I know its halfway through my first week and I haven't written anything about my experience at the hospital yet, but a you can see from my posts I've been a bit busy. I was worried about coming here and not finding anything to do but the exact opposite has been true and I find myself fighting to cut my hours at the hospital so I can just go traipse around the city.
I arrived at the Royal Infirmary on Monday morning to find out that the physician I'm supposed to be working for wasn't even in the country and the ward staff had no idea I was supposed to be there (disorganization here will be a common theme in my posts). It sounds like this happens for a lot of the students here so the staff never knows when they are supposed to have students and when they aren't. I was a bit astounded by this at first because back home the students are expected to carry their own patients and help do a considerable amount of the work and so not knowing when they are to be there would be a bit of a problem. Here however the students responsibilities are minimal, and they spend much of their time on the wards shadowing rounds. It is only in their 5th year (their 3rd doing clinical responsibilities) that they start to be given the task of writing H&P's (called clerking, pronounced in the native accent as "clarking") and still they are not expected to cover the patients in the manner I was expected (i.e. prerounding, presenting on rounds, daily notes etc.) I have not been bothered by these differences though as they have manifested in two very positive ways for me: first, no one really knows when I am to be there and what I am to be doing so I am free to take time to go sightsee or travel when I want to; second, I have just jumped right in and covered patients like I normally would have and since this is not what most students do here, I have been accepted as part of the team and gained respect quickly.

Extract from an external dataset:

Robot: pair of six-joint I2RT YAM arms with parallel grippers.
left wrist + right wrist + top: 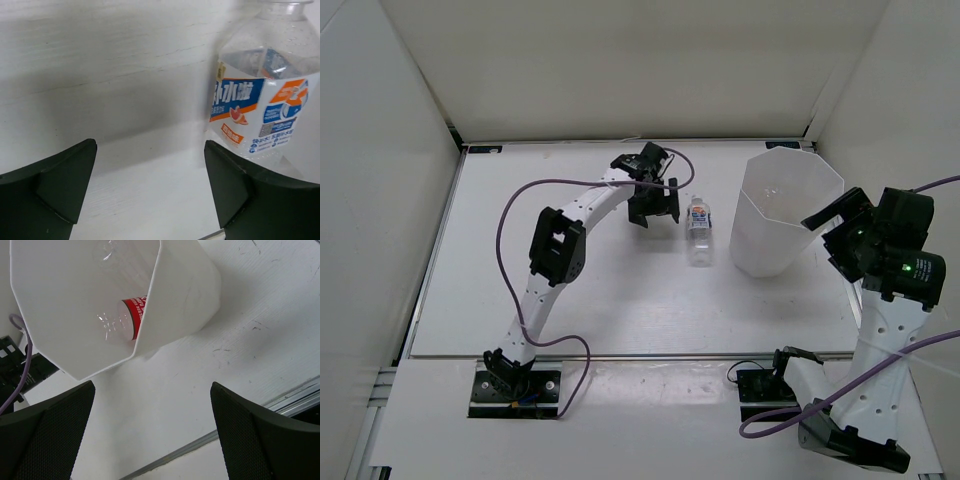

I guess now would be the appropriate time to tell you about the differences in the training in the UK vs the States (please note that these are just my general obs from my already massive ::sarcasm:: one week of experience. I am attempting to describe things only here, without judgement, as I have not come to man conclusions about how I feel about the training scheme). Over here medical school is 5 years and is normally done as the first year out of high school. After medical school there are two general years (called "foundations years", so they are designated FY1 and 2 similiar to our PGY designation) that included a variety of rotations similiar to our 3rd year. Each person completes six 4 month long rotations that cover medicine and surgery, and possibly OB, Psych, Peds, and Neuro. The responsibilities of the foundations years are similar to a 4th year medical student back in the states, except that they have the power to order tests and prescribe. However they are rarely the primary decision maker on the care of a patient and generally have much more supervision and support from upper lever "junior doctors", the equivalent term to resident. After those two years you much choose a specialty go through an application process very similar to our match, and get assigned to a geographic area as a Specialist Trainee, "ST". They spend 3 years as a general ST (essentially the equivalent to our 3 year residencies) and then go on for 4 more years in a sub-specialty. I am not completely sure how they train general practitioners, whether they stop after 3 ST years or whether they do all 7 years, but I plan to find out.
Another huge change? The weekly average hour limit for the junior doctors is FORTY EIGHT!?!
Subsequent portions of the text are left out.